The article written by G. Thomas Couser that examines Oliver Sacks’ works was very fascinating to me. At first when I watched the documentary clip, I found myself very curious about the lives of people living with Williams syndrome and applauded Sacks for his caring nature and keen mind. I did have one problem with how he addressed them though, which I will mention later. But on the whole, I enjoyed the film and made him out to be a keen observer of the human condition with a depth of knowledge.

Upon reading the article, though, my point of view of him shifted. Couser made some very important observations that should not be glossed over. He mentioned that Sacks received much criticism for the nature of his work, one critic even going so far as likening his style of work to the Bedlam Institute and the ‘Freak Show’ phenomena. However, Couser mentions that that particular judgement is not accurate “Cockburn’s analogy, however, over-simplifies a complex phenomenon.” (3) And I agree with Couser here. Cockburn has a very strong opinion that Sacks is essentially putting up his subjects for a close look from a genteel, upper-class crowd. Couser effectively denounces that by regarding the humanity with which Sacks treats his patients. It is, as Couser said, much more complex – Sacks understands the sensitivity of his topic, in my opinion. However, there is one vital key that Sacks is missing which makes me question the ethical intention behind Sacks’ explorations. I notice a lack of empathy.

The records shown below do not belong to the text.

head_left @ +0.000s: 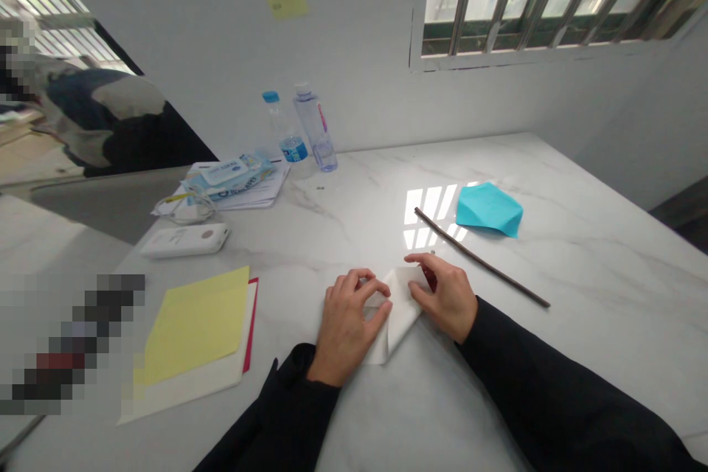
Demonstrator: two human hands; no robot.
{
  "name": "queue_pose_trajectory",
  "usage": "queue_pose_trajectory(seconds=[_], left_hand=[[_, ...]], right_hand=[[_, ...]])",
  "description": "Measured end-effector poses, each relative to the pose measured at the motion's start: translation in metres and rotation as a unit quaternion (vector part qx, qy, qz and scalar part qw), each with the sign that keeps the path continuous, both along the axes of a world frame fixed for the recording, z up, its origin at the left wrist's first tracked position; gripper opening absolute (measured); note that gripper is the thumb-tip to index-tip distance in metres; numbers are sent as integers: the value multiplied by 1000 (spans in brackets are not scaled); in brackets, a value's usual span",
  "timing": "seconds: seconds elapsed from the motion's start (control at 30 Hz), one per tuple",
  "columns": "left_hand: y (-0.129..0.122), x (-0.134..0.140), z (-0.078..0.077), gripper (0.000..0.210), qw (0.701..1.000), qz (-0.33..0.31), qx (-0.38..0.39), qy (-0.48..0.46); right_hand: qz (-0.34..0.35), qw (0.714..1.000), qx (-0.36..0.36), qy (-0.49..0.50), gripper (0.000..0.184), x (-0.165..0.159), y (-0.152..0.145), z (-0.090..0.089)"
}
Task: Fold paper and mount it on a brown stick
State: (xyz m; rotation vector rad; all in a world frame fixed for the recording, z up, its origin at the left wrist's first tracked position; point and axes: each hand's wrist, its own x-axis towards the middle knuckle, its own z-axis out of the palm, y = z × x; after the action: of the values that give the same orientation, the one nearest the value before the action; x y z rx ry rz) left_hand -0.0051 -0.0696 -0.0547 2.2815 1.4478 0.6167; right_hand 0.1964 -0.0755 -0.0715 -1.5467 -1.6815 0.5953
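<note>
A white sheet of paper point(403, 302), partly folded, lies on the marble-patterned table in front of me. My left hand point(351, 317) presses on its left side, thumb and index finger pinched together at a fold. Over the right side of the paper, my right hand point(445, 291) rests with its thumb on the sheet and its index finger stretched out apart from the thumb. The fingers cover parts of the paper's far edge. A thin dark stick point(481, 258) lies just beyond my right hand, and a folded turquoise paper point(490, 209) sits behind the stick.
Yellow paper point(199, 324) lies on white and red sheets at left. Behind are a white power bank point(185, 240), a cable point(188, 206), and a wipes pack point(229, 175) on papers. Two plastic bottles, one blue-capped point(287, 129), stand by the wall. A person point(105, 110) is at far left.
</note>
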Motion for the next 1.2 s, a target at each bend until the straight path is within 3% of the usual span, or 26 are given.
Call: queue_pose_trajectory(seconds=[0.2, 0.47, 0.67, 0.97, 1.2], left_hand=[[1, 0, -2, 11, 1000, 1, 7, 6], [1, -1, -2, 10, 1000, 1, 7, 6], [1, -2, -4, 12, 1000, -4, 9, 6], [1, 0, -2, 11, 1000, 1, 1, 8], [0, -1, -2, 10, 1000, 1, 3, 2]], right_hand=[[-3, 999, -36, 5, 43, 0, 7, -1], [48, 999, -6, 23, 40, 1, 2, 0], [46, 996, -70, 14, 39, 17, 5, 4], [46, 997, -26, -60, 28, 18, 5, 1], [116, 992, 16, -42, 29, 15, 0, 3]])
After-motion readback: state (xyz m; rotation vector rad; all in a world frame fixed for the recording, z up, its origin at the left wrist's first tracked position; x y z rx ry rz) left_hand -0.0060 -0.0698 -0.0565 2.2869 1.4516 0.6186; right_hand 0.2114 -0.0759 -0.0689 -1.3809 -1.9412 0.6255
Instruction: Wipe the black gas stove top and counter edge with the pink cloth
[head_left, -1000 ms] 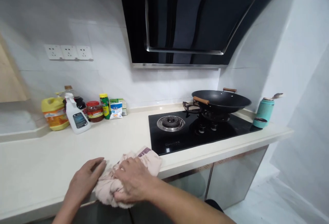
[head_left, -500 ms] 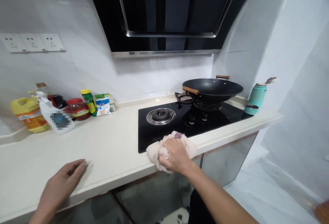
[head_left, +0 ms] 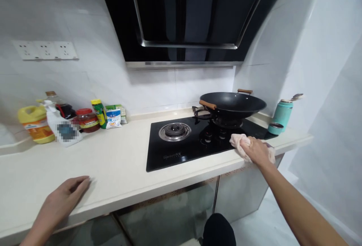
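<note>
My right hand (head_left: pixel 256 151) is closed on a pale pink cloth (head_left: pixel 240 142), pressed against the front edge of the counter beside the right part of the black gas stove (head_left: pixel 186 151). My left hand (head_left: pixel 63 197) rests on the white countertop (head_left: pixel 118 163) near its front edge, fingers stretched out and holding nothing. A black wok (head_left: pixel 233 104) with wooden handles sits over the right burner, behind the cloth. The left burner (head_left: pixel 174 131) is uncovered, and two knobs (head_left: pixel 208 136) stand between the burners.
A turquoise flask (head_left: pixel 283 116) and its cup lid (head_left: pixel 275 128) stand right of the stove. Along the left wall are a yellow jug (head_left: pixel 36 125), a white spray bottle (head_left: pixel 60 127), a red-lidded jar (head_left: pixel 87 121) and seasoning packets (head_left: pixel 113 119). A black range hood (head_left: pixel 181 20) overhangs the stove.
My right hand has slid the cloth rightward along the stove's front edge, from its left part to its right end. My left hand has stayed on the counter. The view has shifted slightly.
</note>
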`<state>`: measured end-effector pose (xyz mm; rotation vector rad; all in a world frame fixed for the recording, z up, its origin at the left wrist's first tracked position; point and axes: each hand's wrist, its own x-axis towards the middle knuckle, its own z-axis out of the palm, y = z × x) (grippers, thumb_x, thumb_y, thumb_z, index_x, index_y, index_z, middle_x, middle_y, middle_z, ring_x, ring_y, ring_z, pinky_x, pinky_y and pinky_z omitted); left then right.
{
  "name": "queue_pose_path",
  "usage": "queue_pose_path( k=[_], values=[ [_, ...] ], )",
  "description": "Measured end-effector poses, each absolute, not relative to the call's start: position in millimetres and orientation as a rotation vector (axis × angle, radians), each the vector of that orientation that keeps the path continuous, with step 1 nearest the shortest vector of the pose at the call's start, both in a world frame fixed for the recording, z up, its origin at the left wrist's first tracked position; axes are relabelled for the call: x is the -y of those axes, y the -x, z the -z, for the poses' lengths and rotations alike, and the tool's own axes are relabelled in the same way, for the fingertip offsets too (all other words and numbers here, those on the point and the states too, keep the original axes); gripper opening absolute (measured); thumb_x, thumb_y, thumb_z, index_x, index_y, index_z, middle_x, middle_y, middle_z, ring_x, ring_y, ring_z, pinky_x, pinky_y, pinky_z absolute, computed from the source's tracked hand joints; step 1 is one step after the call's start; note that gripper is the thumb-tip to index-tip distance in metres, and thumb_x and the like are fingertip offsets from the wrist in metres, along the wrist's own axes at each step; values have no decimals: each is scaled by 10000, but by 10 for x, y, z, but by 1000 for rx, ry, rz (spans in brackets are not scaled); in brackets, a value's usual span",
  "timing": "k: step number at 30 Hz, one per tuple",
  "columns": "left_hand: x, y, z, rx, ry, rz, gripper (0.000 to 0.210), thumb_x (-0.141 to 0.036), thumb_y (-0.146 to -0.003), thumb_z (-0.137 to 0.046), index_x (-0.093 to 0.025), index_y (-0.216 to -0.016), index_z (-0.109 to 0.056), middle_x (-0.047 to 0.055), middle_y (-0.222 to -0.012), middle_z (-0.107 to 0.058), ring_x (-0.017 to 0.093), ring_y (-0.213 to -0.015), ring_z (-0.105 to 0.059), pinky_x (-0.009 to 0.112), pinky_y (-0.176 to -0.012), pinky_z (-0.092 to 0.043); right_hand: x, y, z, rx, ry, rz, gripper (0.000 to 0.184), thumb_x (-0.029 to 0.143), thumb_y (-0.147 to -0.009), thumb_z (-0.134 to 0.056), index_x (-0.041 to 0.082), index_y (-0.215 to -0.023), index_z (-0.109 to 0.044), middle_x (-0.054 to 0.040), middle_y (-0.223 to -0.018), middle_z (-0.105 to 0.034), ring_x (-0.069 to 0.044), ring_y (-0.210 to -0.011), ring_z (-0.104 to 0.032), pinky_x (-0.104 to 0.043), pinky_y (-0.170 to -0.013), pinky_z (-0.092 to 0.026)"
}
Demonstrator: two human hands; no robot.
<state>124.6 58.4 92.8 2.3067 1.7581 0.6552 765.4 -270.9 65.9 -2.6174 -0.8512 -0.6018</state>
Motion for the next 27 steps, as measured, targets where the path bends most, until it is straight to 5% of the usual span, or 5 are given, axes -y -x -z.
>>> queue_pose_path(
  k=[16,27],
  values=[
    [-745,-1171,-669,-1571,-2414,-758,605,-630,-842,-463,-168,-1115,-740,126,-1241,-735,324,-1140,-665,448,-1048,-474,2213,-6956,-814,1062,2749,768,347,458,-959,-501,165,-1044,-667,-170,-1069,-673,-334,-1053,-607,-422,-856,-410],
    [-693,-1189,-679,-1599,-2407,-745,638,-654,-851,-412,-175,-1123,-735,116,-1245,-732,325,-1136,-665,451,-1039,-477,1693,-5987,-824,1577,2395,606,265,416,-946,-526,186,-1026,-630,-118,-1068,-662,-279,-1038,-569,-378,-891,-350]
  ],
)
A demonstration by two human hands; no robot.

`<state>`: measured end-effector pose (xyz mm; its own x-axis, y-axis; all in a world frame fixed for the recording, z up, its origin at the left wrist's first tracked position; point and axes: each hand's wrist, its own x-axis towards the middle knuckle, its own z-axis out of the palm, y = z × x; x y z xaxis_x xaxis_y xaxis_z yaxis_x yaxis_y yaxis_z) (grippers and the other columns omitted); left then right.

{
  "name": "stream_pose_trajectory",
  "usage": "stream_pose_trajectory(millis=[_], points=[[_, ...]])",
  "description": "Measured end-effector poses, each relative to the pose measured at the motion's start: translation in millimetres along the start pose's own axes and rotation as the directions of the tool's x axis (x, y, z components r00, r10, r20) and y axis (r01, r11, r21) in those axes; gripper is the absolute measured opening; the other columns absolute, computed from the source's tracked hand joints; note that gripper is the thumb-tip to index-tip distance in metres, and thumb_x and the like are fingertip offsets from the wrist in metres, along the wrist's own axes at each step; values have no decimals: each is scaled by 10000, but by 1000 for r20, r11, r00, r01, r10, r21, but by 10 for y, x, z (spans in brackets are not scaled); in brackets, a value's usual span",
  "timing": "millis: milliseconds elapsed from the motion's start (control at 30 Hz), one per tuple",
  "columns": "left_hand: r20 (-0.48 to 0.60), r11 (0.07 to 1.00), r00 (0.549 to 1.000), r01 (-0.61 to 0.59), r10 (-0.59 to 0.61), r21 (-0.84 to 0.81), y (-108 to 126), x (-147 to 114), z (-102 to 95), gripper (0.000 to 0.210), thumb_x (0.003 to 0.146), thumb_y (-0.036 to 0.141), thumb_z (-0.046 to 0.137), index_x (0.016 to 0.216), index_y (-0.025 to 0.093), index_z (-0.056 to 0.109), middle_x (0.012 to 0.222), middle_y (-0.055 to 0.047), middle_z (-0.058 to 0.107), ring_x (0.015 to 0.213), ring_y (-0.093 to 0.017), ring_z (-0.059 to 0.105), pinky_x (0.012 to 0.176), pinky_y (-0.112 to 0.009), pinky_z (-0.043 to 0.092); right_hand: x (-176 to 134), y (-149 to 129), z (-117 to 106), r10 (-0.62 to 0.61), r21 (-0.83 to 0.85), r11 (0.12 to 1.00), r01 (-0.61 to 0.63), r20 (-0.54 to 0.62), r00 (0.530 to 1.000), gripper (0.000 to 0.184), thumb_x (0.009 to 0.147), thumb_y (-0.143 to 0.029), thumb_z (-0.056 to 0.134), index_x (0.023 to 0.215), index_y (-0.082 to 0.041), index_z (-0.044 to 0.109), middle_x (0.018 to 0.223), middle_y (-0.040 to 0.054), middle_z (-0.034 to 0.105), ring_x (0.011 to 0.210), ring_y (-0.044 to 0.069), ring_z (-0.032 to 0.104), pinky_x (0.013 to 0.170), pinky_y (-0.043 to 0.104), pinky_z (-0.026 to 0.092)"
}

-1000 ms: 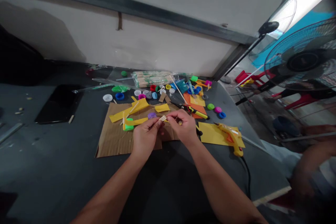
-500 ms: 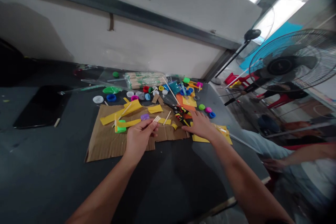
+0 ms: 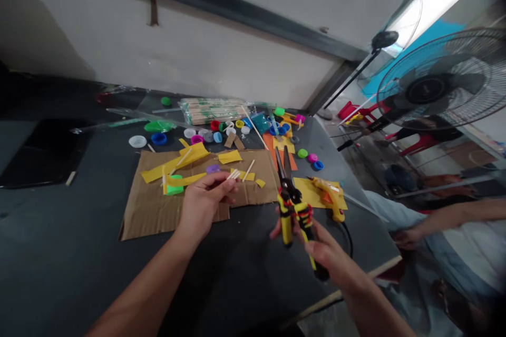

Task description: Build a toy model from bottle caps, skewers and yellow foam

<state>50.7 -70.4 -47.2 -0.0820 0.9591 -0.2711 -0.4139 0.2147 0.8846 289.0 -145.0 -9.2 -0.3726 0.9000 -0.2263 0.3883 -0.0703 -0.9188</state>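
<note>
Between the thumb and fingers of my left hand (image 3: pixel 203 200) are several short wooden sticks (image 3: pixel 234 174), held over the cardboard sheet (image 3: pixel 158 216). My right hand (image 3: pixel 322 247) grips a pair of pliers (image 3: pixel 291 200) with yellow, red and black handles, raised above the table's front part, jaws upward and slightly apart. Yellow paper strips (image 3: pixel 193 154), a bright green cap (image 3: pixel 174 185), a purple cap (image 3: pixel 213 168) and a loose stick (image 3: pixel 248 170) lie on the cardboard. To the right of the pliers, a yellow glue gun (image 3: pixel 331 197) rests on yellow paper (image 3: pixel 310 192).
Behind the cardboard lie coloured bottle caps (image 3: pixel 196 139) and a plastic-wrapped bundle of sticks (image 3: pixel 213 110) near the wall. A black phone-like slab (image 3: pixel 35 150) is at the left. At the right stand a fan (image 3: pixel 430 87) and a seated person (image 3: pixel 446 237).
My right hand has picked the pliers up off the cardboard and brought them nearer me, uncovering the glue gun. My left hand still pinches the sticks. The view has shifted slightly.
</note>
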Motion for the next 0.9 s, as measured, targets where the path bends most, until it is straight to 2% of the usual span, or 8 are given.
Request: stream_pose_trajectory(millis=[67,133,233,333,400,533,900], points=[[9,999,1000,23,-23,-25,6,-13,14,304,564,314,848,785,144,726,748,-31,710,567,-104,610,479,-202,531,-71,21,167,16,193,981,-26,54,998,419,745,-269,477,1154,-201,537,1083,96,635,1016,258,598,898,425,456],[23,998,999,38,-37,-41,14,-26,22,282,550,286,855,756,148,719,688,-13,693,529,-93,596,475,-198,527,-28,29,246,41,198,979,-42,9,999,453,682,-209,512,1135,-204,520,1025,81,641,963,244,608,859,401,473],[92,997,994,59,-53,-55,38,-47,25,244,559,261,849,733,153,716,640,1,671,504,-83,573,476,-201,531,127,43,202,17,-97,995,-35,-176,984,435,676,-183,554,1108,-206,510,1026,72,618,945,223,591,862,373,468],[151,994,985,95,-88,-46,67,-69,22,215,571,256,840,715,152,718,618,2,656,489,-80,550,462,-211,533,228,78,87,-58,-398,916,-52,-258,964,481,702,-224,584,1171,-201,479,1111,94,591,1014,237,567,914,384,442],[159,994,983,102,-95,-36,79,-78,20,211,568,263,837,698,151,715,608,0,648,480,-85,542,442,-222,531,242,104,36,-61,-485,872,-61,-233,971,507,702,-224,578,1194,-196,460,1117,103,590,1012,243,571,901,384,444],[149,994,983,107,-107,8,83,-73,12,214,563,285,831,666,148,703,605,-8,643,453,-86,523,412,-238,523,226,118,37,-35,-529,847,-53,-156,987,497,691,-194,556,1178,-205,460,1059,87,612,929,229,594,819,343,455],[59,994,994,96,-93,-50,82,-13,-18,260,564,300,842,717,143,703,644,-13,663,493,-76,528,416,-195,516,327,-3,137,16,-419,906,-61,-111,994,310,665,-136,519,966,-208,509,844,4,576,729,151,504,661,255,379]])
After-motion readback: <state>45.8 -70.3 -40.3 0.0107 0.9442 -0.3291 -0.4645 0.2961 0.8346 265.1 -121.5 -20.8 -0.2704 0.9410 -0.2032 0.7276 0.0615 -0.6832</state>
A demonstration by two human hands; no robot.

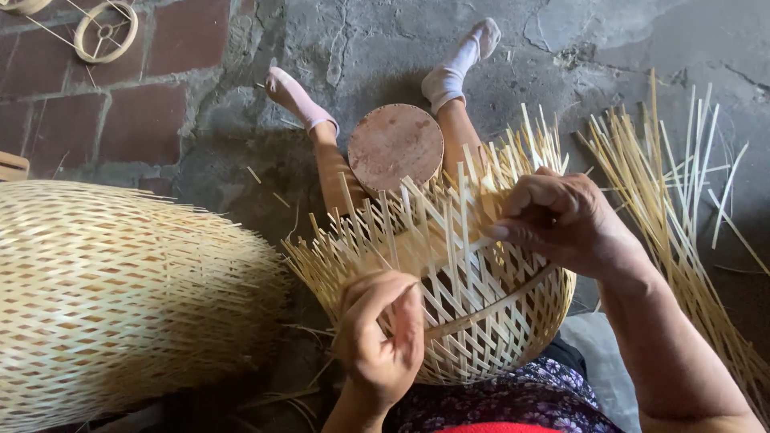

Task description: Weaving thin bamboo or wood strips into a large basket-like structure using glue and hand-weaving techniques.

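Hands, left hand (378, 337), right hand (561, 218), gripping half-woven bamboo basket (481, 321).

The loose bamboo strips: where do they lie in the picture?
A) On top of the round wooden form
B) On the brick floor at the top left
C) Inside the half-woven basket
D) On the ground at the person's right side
D: the loose bamboo strips lie in a bundle on the ground to the right of the right hand, outside the half-woven basket that both hands work on.
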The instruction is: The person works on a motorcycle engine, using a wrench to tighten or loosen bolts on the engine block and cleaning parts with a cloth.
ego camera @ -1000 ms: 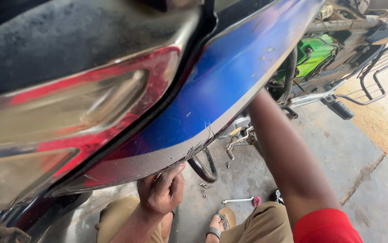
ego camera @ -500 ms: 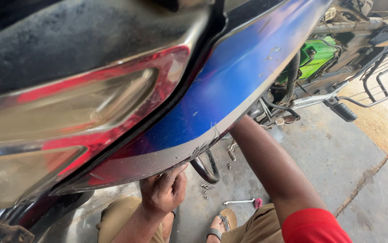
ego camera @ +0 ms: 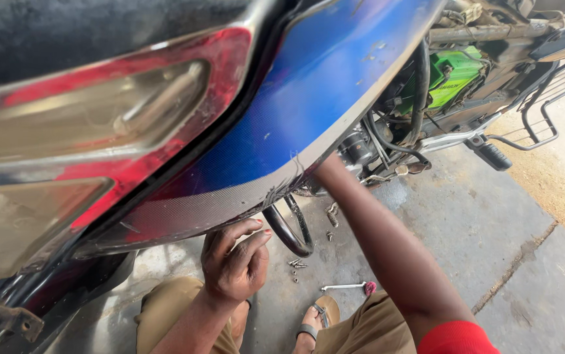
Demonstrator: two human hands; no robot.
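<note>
the grey concrete floor [ego camera: 466, 223] shows a crack running across its slabs, with sandy ground beyond at the right. on it lie a few loose screws [ego camera: 297, 265], a small spring [ego camera: 332, 215] and a screwdriver [ego camera: 346, 287] with a pink handle, near a sandalled foot [ego camera: 315, 321].

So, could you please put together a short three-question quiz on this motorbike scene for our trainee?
1. True or false: the left hand presses against the lower edge of the blue side panel.
2. Where does the right arm go? A) onto the footrest B) under the panel, toward the cables and frame C) down to the floor
3. Fill in: the loose screws and the red-handled tool lie on the ____.

Key: 1 true. 2 B; the right hand itself is hidden there. 3 concrete floor, near the sandalled foot.
</note>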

In my opinion, if Sacks were really and truly able to put himself in the shoes of someone with Williams syndrome for example, my guess is that the documentary clip would come across less “exposing” and more informative. The part of the documentary I found to be off-putting about his nature was when he kept referring to people with Williams syndrome as a separate species. To me, that term alienates that specific group from the rest of the human population. It essentially groups them into a world of their own. His desire for the use of this term could originate from many places, and I think a lack of empathy could be one of those places. I’m sure that people who suffer from any mental disability know at the end of the day that they are human beings just as much as able-minded individuals are. They are worthy of the same respect and dignity. This is not to say that I believe that Sacks does not treat them badly; he displays a depth of love and respect for the people shown in the documentary. However, there is that slight feeling that he is either belittling them or ever so slightly putting them on display for us as viewers, because he continues to address them as a separate species.